> **TASK BRIEF**
For this exercise, retype the lines from the one that holds "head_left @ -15" through the one that holds "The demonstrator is" in the records below, both included, exactly and without pictures.

(Stored items)
==========
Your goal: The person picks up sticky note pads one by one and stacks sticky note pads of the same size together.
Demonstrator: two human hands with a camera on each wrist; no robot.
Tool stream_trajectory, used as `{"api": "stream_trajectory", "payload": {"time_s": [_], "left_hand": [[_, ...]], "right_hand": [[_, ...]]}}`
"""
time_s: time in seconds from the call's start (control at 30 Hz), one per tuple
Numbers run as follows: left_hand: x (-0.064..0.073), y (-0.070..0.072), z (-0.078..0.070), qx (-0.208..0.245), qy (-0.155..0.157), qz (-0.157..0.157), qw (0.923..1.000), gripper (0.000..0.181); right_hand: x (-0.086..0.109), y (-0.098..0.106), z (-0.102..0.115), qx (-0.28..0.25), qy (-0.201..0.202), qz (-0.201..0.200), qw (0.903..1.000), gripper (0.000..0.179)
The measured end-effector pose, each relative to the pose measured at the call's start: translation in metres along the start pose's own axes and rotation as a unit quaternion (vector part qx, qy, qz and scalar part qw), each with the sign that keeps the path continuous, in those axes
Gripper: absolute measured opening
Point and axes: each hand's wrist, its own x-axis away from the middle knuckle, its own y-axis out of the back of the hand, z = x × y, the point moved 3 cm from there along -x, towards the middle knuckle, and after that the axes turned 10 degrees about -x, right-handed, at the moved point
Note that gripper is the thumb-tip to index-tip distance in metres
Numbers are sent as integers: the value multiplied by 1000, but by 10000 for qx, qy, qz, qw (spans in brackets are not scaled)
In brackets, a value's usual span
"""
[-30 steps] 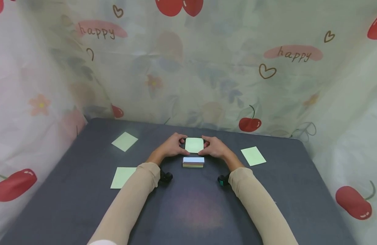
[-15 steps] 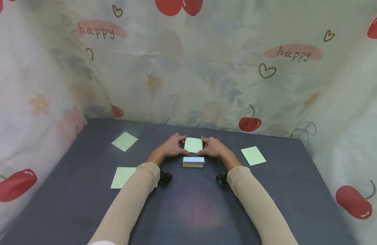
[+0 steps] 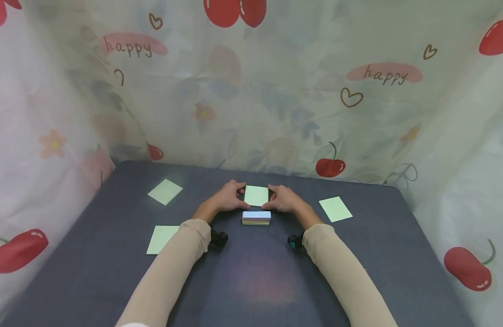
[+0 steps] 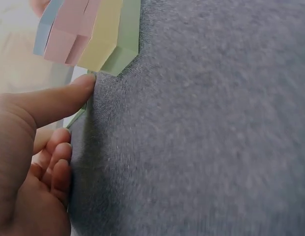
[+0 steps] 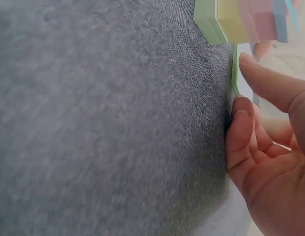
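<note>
A pale green square of note paper (image 3: 256,196) lies near the far edge of the dark grey table, between both hands. My left hand (image 3: 226,196) grips its left side, thumb at the near corner and index finger at the far one. On the right side, my right hand (image 3: 286,199) holds it in mirror fashion. The left thumb (image 4: 76,93) touches the sheet's edge in the left wrist view; the other fingers are curled. Just in front of the sheet stands a stack of pastel note paper (image 3: 256,218), layered blue, pink, yellow and green.
Separate pale green squares lie around: one at the back left (image 3: 165,191), one at the front left (image 3: 161,240) partly under the left sleeve, and one at the right (image 3: 335,209). A printed curtain (image 3: 251,113) hangs behind the table (image 3: 251,281) and on both sides.
The sheet between the hands has shifted slightly left relative to the stack, and the right hand has moved left with it. The camera view has tilted slightly. Stack and other squares stay put.
</note>
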Motion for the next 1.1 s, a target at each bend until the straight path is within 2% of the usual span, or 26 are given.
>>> {"api": "stream_trajectory", "payload": {"time_s": [0.17, 0.3, 0.43, 0.57, 0.87, 1.1], "left_hand": [[6, 7, -1, -149, 45, -123, 9998, 89], [12, 17, -4, -222, -121, -263, 9993, 89], [19, 28, -8, -257, -267, -398, 9985, 86], [32, 41, -10, -279, -230, -472, 9982, 83], [78, 69, 0, -283, 0, -695, 9972, 83], [119, 86, 24, -230, -16, -907, 9956, 85]], "right_hand": [[6, 5, 0, -83, 160, -282, 9994, 82], [11, 12, 4, -172, 310, -487, 9982, 78], [17, 17, 14, -302, 535, -708, 9956, 74], [24, 19, 29, -382, 826, -864, 9921, 70], [40, 3, 71, -471, 1319, -686, 9878, 70], [51, -25, 100, -577, 1851, -279, 9806, 71]]}}
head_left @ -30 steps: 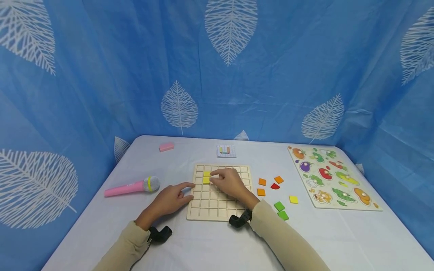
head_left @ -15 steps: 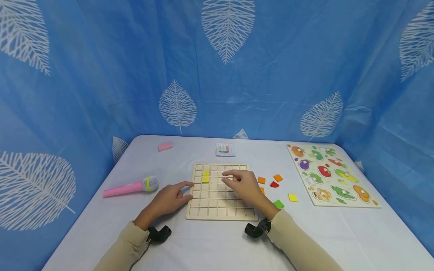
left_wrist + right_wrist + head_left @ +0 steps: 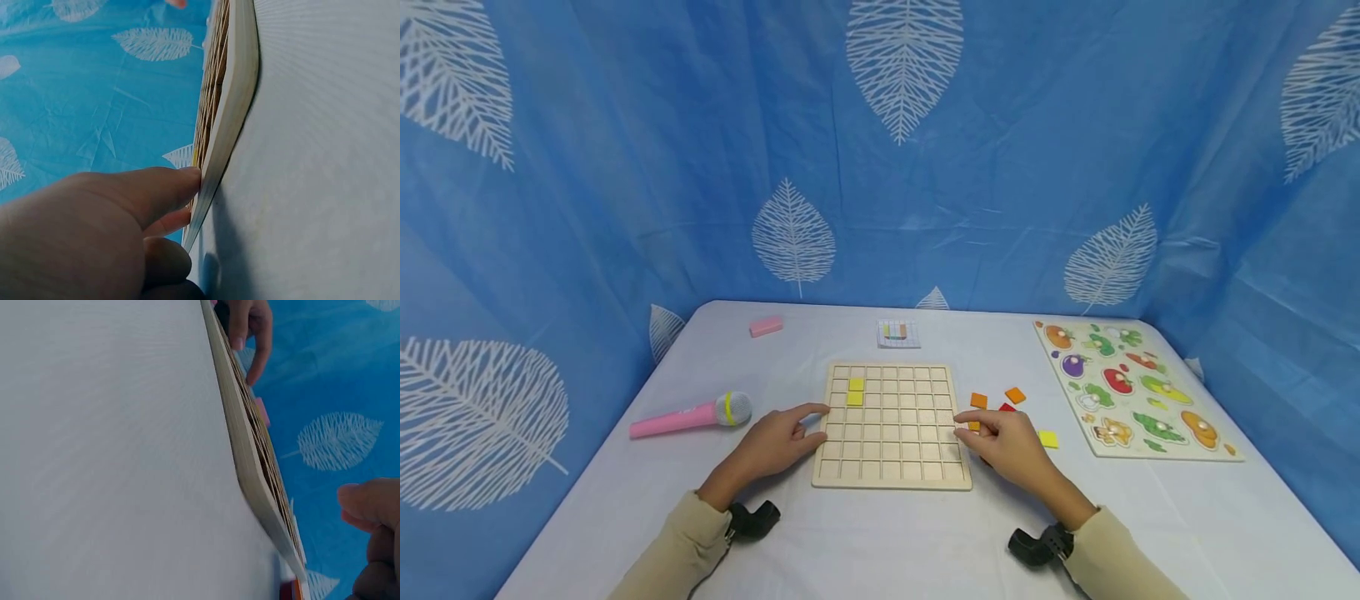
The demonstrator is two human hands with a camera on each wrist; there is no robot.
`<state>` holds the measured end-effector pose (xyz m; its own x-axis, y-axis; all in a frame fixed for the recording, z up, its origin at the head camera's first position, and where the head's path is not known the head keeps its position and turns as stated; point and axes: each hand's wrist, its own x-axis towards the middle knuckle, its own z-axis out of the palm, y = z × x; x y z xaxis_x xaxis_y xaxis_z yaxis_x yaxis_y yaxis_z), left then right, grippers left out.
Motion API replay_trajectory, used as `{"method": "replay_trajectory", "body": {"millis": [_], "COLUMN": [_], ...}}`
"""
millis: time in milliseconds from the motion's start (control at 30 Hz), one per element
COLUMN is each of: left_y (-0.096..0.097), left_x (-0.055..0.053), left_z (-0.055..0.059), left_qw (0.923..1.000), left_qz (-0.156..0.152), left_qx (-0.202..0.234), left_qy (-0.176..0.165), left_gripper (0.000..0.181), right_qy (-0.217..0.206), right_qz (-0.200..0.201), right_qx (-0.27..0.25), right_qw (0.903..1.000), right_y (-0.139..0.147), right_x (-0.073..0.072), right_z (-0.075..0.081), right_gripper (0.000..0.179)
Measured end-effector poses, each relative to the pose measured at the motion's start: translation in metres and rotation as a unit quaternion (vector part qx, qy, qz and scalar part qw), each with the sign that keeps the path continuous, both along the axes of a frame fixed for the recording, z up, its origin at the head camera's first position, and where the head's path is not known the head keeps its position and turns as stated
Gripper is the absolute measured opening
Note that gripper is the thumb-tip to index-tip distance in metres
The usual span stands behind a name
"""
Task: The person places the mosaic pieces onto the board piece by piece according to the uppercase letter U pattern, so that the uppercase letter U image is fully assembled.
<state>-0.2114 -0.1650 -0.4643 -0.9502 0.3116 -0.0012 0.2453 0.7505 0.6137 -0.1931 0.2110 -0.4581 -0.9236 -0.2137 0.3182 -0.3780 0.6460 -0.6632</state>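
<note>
A wooden grid board [image 3: 891, 450] lies flat on the table, with two yellow square tiles [image 3: 855, 392] set one above the other in its upper left cells. The thumb and index finger of my left hand [image 3: 777, 442] rest at the board's left edge; in the left wrist view a fingertip [image 3: 190, 178] meets the rim. My right hand [image 3: 1011, 446] hovers by the right edge, thumb and index finger apart with nothing between them. Beneath and behind it are orange tiles [image 3: 979, 400], a partly covered red piece [image 3: 1007, 407] and a yellow tile [image 3: 1048, 439].
Behind the board lies a small pattern card [image 3: 898, 333]. A pink block [image 3: 766, 326] sits at the back left, and a pink toy microphone [image 3: 692, 415] to the left. The vegetable puzzle board [image 3: 1105, 400] occupies the right side. Blue leaf-patterned cloth [image 3: 880, 208] surrounds the table.
My right hand has left the yellow tiles and moved right across the board to its right edge, now hiding the green tiles. The left hand stays at the left edge.
</note>
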Motion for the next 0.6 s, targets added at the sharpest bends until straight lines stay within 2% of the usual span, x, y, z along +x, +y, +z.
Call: {"method": "replay_trajectory", "body": {"millis": [267,467,600], "left_y": [0.001,0.001,0.001], "left_x": [-0.001,-0.001,-0.001], "left_z": [-0.001,-0.001,-0.001], "left_qw": [1.0000,1.0000,1.0000], "left_qz": [-0.002,-0.003,-0.004], "left_qx": [-0.003,-0.004,-0.003], "left_qy": [-0.002,-0.005,-0.005], "left_gripper": [0.045,0.045,0.045], "right_qy": [-0.028,-0.029,-0.039], "right_qz": [-0.060,-0.126,-0.150], "right_qx": [0.046,0.077,0.093], "right_qw": [0.9967,0.9886,0.9836], "right_y": [0.048,0.087,0.103], "right_x": [0.020,0.027,0.029], "right_z": [-0.005,-0.002,-0.003], "right_gripper": [0.016,0.022,0.025]}}
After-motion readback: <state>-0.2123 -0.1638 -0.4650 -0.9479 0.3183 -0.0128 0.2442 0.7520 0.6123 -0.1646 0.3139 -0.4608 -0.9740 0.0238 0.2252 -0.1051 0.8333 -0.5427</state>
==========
> **YOUR SOLUTION**
head_left @ -15 steps: 
left_wrist + right_wrist + head_left @ +0 steps: 
The demonstrator is two human hands with a camera on each wrist; there is no robot.

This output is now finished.